I think some people really nuke a lot of the logic behind some of the things regarding this hobby. When I collect wood for my aquariums I usually do it near some kind of body of water. I then make sure the wood has been dead for quite some time and is nice and dry. I'll break off a piece to make sure there isn't any "green wood" remaining. I also find that giving it a good smell helps to determine if the wood has been dead for sometime and is good and dry. If it doesn't smell "fresh" or "sappy" it should be ok to use. Unless of course, it was already submerged in the water. In that case, I just make sure it isn't to far gone (as in rotting).

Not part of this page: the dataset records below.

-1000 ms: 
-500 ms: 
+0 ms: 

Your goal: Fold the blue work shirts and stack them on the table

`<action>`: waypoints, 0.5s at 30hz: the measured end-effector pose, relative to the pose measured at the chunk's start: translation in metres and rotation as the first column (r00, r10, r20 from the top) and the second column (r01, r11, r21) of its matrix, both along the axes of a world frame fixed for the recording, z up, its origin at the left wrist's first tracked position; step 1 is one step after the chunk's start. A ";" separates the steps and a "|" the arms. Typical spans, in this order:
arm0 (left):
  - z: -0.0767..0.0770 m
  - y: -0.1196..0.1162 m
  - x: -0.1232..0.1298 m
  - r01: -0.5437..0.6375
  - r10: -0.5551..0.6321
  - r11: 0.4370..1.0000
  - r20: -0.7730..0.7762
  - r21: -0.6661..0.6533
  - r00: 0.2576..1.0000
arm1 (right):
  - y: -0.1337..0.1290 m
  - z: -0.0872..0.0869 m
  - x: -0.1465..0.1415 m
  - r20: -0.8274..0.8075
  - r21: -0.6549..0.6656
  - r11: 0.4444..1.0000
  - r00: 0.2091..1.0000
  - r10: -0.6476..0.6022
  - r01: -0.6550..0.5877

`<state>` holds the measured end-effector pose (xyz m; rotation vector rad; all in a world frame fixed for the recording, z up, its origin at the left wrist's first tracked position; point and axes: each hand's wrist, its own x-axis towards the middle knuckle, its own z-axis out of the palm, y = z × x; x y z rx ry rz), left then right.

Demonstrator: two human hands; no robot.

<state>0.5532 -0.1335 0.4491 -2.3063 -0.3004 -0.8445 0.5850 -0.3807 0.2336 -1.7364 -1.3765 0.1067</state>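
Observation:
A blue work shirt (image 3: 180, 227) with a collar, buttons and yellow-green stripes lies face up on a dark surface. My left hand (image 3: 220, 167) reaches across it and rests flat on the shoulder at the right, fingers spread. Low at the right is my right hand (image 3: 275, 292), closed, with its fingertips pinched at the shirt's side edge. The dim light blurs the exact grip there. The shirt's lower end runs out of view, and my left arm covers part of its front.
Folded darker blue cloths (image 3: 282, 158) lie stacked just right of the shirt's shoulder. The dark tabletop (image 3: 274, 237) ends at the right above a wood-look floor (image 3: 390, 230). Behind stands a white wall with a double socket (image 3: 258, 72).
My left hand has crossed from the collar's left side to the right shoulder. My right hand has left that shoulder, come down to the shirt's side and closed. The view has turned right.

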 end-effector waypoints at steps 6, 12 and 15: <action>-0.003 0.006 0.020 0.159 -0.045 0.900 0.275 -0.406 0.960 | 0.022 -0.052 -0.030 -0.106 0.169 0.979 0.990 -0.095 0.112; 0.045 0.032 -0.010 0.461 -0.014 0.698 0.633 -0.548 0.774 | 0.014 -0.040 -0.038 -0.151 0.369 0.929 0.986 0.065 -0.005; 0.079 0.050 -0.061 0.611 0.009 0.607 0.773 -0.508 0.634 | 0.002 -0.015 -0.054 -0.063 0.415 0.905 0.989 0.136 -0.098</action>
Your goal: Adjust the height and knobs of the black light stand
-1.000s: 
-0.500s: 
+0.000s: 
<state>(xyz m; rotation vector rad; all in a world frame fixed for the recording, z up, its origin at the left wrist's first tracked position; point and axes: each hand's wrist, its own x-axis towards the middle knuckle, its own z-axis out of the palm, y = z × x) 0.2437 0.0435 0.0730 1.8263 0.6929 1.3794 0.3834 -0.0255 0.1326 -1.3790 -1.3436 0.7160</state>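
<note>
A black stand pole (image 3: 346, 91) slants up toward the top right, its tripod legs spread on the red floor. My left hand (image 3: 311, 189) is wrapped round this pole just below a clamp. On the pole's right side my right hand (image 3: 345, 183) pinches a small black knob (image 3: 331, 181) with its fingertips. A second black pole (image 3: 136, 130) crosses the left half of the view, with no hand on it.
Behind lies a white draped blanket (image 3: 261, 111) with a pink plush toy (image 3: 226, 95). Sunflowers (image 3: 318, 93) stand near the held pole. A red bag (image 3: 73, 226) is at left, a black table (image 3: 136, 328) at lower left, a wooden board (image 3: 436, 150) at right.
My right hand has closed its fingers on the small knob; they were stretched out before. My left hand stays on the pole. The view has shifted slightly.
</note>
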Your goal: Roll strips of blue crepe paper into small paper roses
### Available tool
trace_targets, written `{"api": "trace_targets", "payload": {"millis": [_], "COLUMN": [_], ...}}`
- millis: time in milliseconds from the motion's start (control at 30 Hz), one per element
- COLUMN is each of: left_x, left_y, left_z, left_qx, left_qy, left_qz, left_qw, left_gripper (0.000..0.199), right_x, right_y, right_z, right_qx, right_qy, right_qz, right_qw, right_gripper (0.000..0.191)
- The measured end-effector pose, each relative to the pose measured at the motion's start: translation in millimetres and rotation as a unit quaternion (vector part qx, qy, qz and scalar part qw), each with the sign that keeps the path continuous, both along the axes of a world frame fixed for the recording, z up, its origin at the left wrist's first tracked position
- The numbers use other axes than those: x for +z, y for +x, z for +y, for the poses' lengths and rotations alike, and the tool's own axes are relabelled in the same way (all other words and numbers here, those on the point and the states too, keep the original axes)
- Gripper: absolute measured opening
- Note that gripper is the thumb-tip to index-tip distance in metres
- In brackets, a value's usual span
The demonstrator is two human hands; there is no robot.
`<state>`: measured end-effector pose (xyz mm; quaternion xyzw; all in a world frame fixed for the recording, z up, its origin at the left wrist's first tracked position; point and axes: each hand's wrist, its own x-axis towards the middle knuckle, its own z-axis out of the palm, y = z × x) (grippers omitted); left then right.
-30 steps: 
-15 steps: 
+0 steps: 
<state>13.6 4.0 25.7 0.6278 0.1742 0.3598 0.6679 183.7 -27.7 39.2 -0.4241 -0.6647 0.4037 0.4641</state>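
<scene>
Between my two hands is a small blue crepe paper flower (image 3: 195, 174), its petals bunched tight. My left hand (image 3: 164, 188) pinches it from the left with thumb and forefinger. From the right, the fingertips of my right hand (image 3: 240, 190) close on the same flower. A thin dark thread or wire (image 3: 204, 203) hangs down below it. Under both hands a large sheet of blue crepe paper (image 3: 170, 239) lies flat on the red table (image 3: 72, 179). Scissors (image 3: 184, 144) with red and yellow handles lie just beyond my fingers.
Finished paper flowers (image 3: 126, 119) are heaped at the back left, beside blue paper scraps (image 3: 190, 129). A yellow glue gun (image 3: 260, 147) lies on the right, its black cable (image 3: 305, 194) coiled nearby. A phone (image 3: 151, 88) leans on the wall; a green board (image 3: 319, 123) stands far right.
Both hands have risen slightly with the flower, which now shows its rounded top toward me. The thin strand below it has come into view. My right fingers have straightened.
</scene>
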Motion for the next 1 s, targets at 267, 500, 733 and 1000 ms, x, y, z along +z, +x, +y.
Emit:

A lot of people suggest to do a million things before making it "aquarium safe" such as boiling, baking, bleaching, ect. I personally, have never done any of this and have never had a problem. I simply take the piece of wood I am looking to use and clean it very well using a scotch pad, stiff bristled brush and the hose. After that, depending on the piece I may soak it for a couple days... And that's about it. Like I said before, I have yet to have any ill effects besides a bit of tannins which can be taken care of by water changes and a little Purigen.


----------



## PfunMo (Jul 30, 2009)

The easiest way to collect wood for me is by boat. Not an option for lots of people but if you have a boat and a lake with timber still standing, a dry spell is wonderful for collecting wood. Doing a Google maps search and looking for a cove where wood is still standing can point you the right direction. Then it is a good time to check the lake levels. Trees die shortly after they are flooded so finding standing timber in the lakes that were built back in the '70's will give you wood that has had the time to totally dry. I think there is also a benefit to the alternating cycles of dry and then flooded. My theory is that the drying keeps water type fungus, etc. at bay and the flooding keeps the beetles and rot that normally eat trees from doing their thing. At some point the wood will break off and float to shore but then it will be laying on the ground and you have to catch it before it rots.

When the fish won't bite, that's okay. Just go fishing for limbs!


----------